Mike Rockwood: Okay, now, the second thing for the Making Homes Affordable Modification is that it can’t be a jumbo. In other words, it has to be under $729,000, $750,000 the mortgage. You have to have a hardship. Well, you know, I should say – some of the folks are new to the call and don’t’ realize that you actually do have to have a hardship. That is your expenses must have gone up or your income must have gone down. Otherwise, lots of luck. Number four.
Ryan Rockwood: Well, I mean, a lot of people say, “Well my home equity loan, I spent it all.” So, that really isn’t…
Mike Rockwood: I can’t refinance this year like I have every other year for the last five.
Ryan Rockwood: So, I mean that’s somewhat in the middle.

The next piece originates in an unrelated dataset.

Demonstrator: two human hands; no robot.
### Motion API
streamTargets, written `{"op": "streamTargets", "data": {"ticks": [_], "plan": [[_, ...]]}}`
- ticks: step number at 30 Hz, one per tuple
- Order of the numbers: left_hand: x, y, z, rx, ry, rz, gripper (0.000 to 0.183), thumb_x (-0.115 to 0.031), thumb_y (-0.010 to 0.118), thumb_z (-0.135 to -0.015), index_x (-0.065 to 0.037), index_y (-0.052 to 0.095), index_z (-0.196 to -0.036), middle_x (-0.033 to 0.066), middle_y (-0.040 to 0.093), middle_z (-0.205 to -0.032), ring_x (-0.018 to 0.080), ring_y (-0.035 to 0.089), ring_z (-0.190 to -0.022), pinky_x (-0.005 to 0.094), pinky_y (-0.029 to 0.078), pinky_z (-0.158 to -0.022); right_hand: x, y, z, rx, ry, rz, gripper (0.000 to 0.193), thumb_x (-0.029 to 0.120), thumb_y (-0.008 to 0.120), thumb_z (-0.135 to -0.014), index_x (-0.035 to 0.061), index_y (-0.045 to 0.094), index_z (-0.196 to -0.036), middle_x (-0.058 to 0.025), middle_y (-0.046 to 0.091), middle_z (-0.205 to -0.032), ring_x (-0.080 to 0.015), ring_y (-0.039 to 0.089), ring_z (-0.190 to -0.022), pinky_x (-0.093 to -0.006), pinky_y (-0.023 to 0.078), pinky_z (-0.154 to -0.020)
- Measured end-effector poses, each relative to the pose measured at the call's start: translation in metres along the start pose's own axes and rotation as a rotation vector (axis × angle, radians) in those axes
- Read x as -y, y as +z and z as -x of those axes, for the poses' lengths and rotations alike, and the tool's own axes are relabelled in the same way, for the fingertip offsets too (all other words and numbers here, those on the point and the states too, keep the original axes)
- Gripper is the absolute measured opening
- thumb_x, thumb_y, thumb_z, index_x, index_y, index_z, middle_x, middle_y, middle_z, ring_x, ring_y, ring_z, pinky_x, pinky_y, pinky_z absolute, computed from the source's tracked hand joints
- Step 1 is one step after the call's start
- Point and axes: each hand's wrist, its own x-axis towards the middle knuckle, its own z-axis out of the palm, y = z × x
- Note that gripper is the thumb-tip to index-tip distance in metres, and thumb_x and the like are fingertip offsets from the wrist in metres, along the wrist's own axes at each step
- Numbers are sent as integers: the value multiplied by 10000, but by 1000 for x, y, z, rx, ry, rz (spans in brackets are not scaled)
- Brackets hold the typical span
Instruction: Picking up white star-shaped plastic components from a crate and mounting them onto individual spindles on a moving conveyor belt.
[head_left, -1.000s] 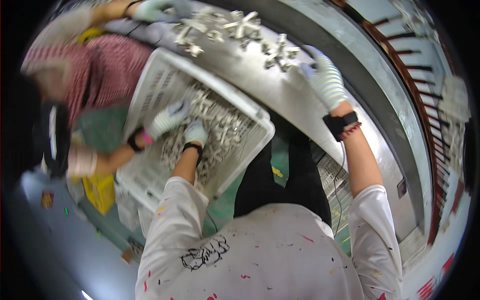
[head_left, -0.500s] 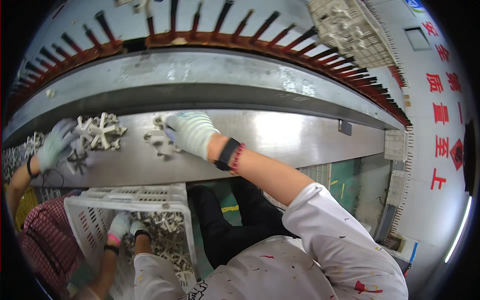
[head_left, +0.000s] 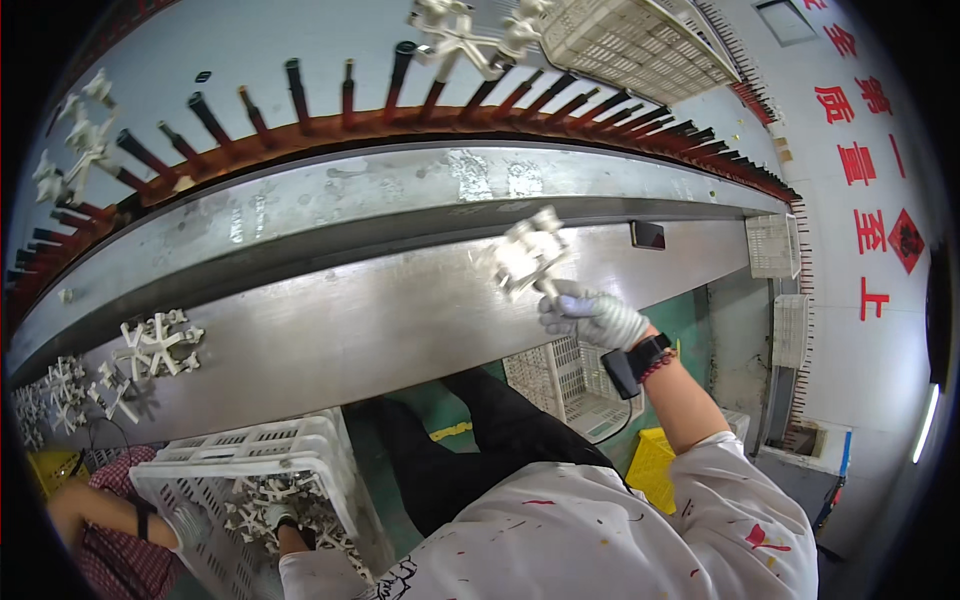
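Observation:
My right hand (head_left: 592,316), in a pale striped glove, grips a white branched plastic part (head_left: 528,254) by its lower end. The part is raised above the metal table and smeared by motion. My left hand (head_left: 282,516) reaches down into the white plastic crate (head_left: 232,441), among many similar parts (head_left: 290,492); its fingers are hidden. More branched parts (head_left: 157,344) lie on the table's left portion.
A co-worker's gloved hand (head_left: 188,526) is at the crate's left side. Beyond the metal table (head_left: 400,310) runs a row of upright pegs (head_left: 297,95), some carrying white parts. A phone (head_left: 648,235) lies on the table; another white crate (head_left: 572,385) stands below.
My right hand has moved right with the white part, away from the table's left half. The view has shifted. A co-worker's hand has left the parts on the table.

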Motion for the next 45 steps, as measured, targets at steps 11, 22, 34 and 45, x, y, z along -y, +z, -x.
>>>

Mike Rockwood: Yes. So, what Ryan and I do with clients like that is we help them dig a little bit deeper and see what is the cash drain that is ultimately draining their finances every month, and it’s really very helpful than to construct a budget and figure out where’s the money going. And honestly, that was a pretty common thing here in Southern California, in Florida, in a lot of parts of the country, Nevada, Arizona, to be refinancing every 18 months with nothing over the last five or six years. I mean you could easily pull out $50,000 or $100,000 each time and buy a car, pay for that year’s tuition for your kid, grant it for the kitchen, right, SUVs, trips. So, we use our homes like piggy banks and now, it’s kind of coming home to roost for us because the values have turned south. You can’t do that anymore.
The fourth criteria for the Obama plan is did you get your current mortgage before January of this year. So, the program obviously is just intended to help people who got mortgages before the major downturn. And number five is the payment on your first mortgage. Listen to this now. On your first mortgage including principal, interest, tax insurance, and HOA fees if applicable, more than 31% of your current gross income, now that is right from the Making Home Affordable website. So let’s be sure we’re all clear on that. If you take your first mortgage, taxes, insurance, principal, and interest, and HOA and if that amount is 31% higher than your gross income for your household every month, then you may qualify for the President’s program.
Now, if you pass those five criteria, then it’s possible that you will qualify. And then you must pass the additional hurdles which, of course, have to do with how much income you have, how many other debts you have, and what kind of loan you’ve got, what the current interest rate is, et cetera. So, what has generally been perceived as what would have been a very proactive and a very aggressive program to stem the foreclosure tide, it’s generally thought that the reason that hasn’t been very effective, number one, is it hasn’t been implemented? Number two, there’s a general feeling that we probably misdiagnosed the housing foreclosure, kind of the main tenants of the housing foreclosure rise.
The first six months of the housing downturn really was fueled by the failure of a lot of those what we call predatory lending practices. A lot of those stated loans, a lot of the adjustable rates that started out with no equity or even negative equity to begin with and then when values took the slightest tip then, of course, those homeowners were in trouble. But after a few, like, maybe probably six months, the foreclosure tide really started to be fueled by the traditional reasons for foreclosure.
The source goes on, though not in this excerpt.